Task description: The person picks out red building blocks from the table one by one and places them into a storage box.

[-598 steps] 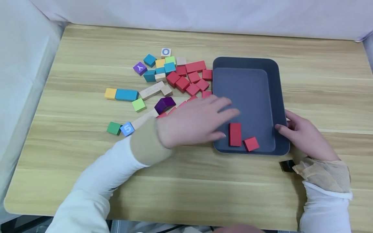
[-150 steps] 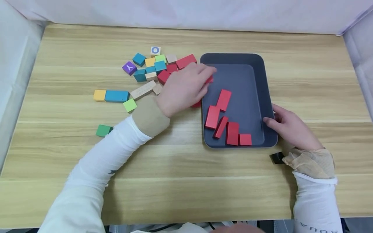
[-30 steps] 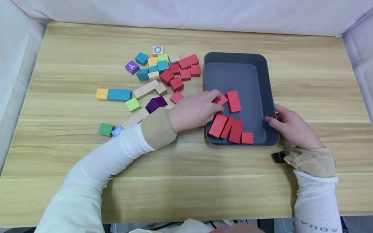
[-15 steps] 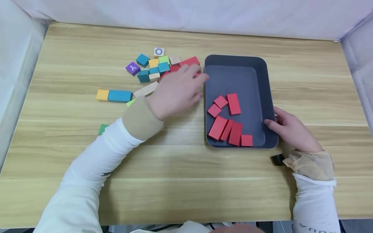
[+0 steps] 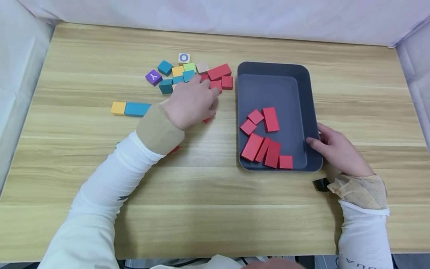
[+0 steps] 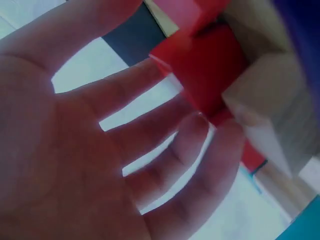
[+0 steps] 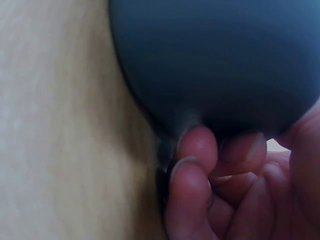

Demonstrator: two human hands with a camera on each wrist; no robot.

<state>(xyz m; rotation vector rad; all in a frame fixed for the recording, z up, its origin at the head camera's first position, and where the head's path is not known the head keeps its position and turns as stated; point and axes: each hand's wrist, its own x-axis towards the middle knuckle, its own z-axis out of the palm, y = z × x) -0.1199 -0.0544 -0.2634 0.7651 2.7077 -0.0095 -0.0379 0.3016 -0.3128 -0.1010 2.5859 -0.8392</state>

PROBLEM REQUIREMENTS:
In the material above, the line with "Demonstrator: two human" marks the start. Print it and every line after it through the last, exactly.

RESULT:
Demonstrator: two human hands with a camera on each wrist; no robot.

<state>(xyz m; rotation vector rad; all in a frame fixed for the recording, z up, its origin at the head camera's first position, and where the head's path is not known the head keeps its position and turns as stated; point and axes: each hand's wrist, its own x-axis towards the middle knuckle, its own z-axis out of the palm, y = z × x) -0.1199 -0.0544 -0.2634 0.7651 2.7077 -0.0095 -0.0379 0.3016 -0.3128 -0.1010 2.5859 -0.8392</state>

No further output remains for this exercise.